- [REQUIRED WORK] Everything in the listing below from the line containing "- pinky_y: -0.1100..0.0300" through the line containing "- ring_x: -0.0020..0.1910" must be repeated exactly; the remaining lines are not wanted.

══════

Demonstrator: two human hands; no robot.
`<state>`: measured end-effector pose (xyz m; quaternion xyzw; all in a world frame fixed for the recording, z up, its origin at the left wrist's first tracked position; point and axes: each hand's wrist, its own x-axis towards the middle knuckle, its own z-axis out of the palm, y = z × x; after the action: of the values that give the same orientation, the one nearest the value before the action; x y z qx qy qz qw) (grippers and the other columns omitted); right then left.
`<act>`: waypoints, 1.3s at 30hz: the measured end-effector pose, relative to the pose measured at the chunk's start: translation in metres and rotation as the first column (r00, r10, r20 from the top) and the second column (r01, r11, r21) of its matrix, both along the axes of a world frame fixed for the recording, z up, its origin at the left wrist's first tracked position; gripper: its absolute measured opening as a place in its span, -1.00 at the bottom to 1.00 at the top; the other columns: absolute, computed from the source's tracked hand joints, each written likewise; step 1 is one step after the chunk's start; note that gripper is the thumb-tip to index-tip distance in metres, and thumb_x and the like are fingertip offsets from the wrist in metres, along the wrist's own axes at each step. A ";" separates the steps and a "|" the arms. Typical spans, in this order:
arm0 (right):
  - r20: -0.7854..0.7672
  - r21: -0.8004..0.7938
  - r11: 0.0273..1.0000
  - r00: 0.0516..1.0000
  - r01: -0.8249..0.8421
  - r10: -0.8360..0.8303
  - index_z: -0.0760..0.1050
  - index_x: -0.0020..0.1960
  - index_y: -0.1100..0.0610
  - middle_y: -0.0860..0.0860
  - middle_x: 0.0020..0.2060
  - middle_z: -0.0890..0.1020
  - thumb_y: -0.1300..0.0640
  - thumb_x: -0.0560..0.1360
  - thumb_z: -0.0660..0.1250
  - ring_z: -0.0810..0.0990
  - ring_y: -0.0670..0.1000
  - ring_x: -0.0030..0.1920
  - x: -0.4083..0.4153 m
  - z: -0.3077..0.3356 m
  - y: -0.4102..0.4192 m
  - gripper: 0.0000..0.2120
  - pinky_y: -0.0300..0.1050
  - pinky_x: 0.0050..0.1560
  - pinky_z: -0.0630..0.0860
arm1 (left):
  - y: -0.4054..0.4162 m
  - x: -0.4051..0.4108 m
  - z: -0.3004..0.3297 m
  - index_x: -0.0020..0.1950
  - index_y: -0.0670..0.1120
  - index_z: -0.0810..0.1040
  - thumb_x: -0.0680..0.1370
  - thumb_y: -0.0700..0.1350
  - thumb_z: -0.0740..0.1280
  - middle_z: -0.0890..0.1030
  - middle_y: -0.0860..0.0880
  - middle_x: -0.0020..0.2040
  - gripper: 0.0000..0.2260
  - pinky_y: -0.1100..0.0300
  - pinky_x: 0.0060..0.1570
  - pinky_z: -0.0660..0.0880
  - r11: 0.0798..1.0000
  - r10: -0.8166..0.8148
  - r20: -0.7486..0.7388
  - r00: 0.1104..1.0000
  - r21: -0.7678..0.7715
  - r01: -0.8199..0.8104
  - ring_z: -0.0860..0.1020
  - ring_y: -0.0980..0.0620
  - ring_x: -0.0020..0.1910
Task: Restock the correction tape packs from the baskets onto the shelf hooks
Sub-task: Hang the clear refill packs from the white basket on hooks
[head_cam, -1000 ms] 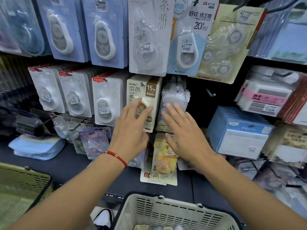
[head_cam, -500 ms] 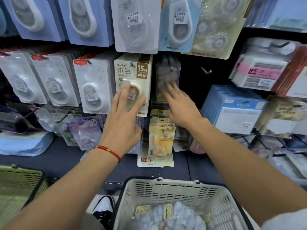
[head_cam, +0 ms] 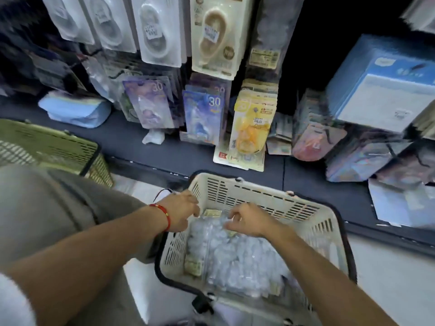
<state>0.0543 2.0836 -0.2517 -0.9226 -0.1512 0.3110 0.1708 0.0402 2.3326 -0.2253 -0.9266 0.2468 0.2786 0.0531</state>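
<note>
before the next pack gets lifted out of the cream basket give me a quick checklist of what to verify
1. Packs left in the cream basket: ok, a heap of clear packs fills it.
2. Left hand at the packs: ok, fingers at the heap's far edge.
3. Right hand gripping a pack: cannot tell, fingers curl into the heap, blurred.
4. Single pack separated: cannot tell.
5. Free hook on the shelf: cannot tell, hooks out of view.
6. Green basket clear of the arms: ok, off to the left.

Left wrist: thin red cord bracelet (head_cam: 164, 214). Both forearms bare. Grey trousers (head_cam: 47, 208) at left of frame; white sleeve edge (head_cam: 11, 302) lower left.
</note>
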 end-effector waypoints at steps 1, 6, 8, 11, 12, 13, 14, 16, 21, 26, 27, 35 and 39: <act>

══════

- [RESULT]
  - pinky_y: -0.1100..0.0300
  - pinky_x: 0.0060..0.1570
  - pinky_z: -0.0660..0.0880
  - r11: 0.0798..1.0000
  - r10: -0.8166..0.8148
  - r20: -0.7486..0.7388
  - r00: 0.1104..1.0000
  - r21: -0.7678..0.7715
  - r01: -0.8199..0.8104
  - ring_z: -0.0860..0.1020
  - ring_y: -0.0980..0.0620
  - ring_x: -0.0020..0.1910

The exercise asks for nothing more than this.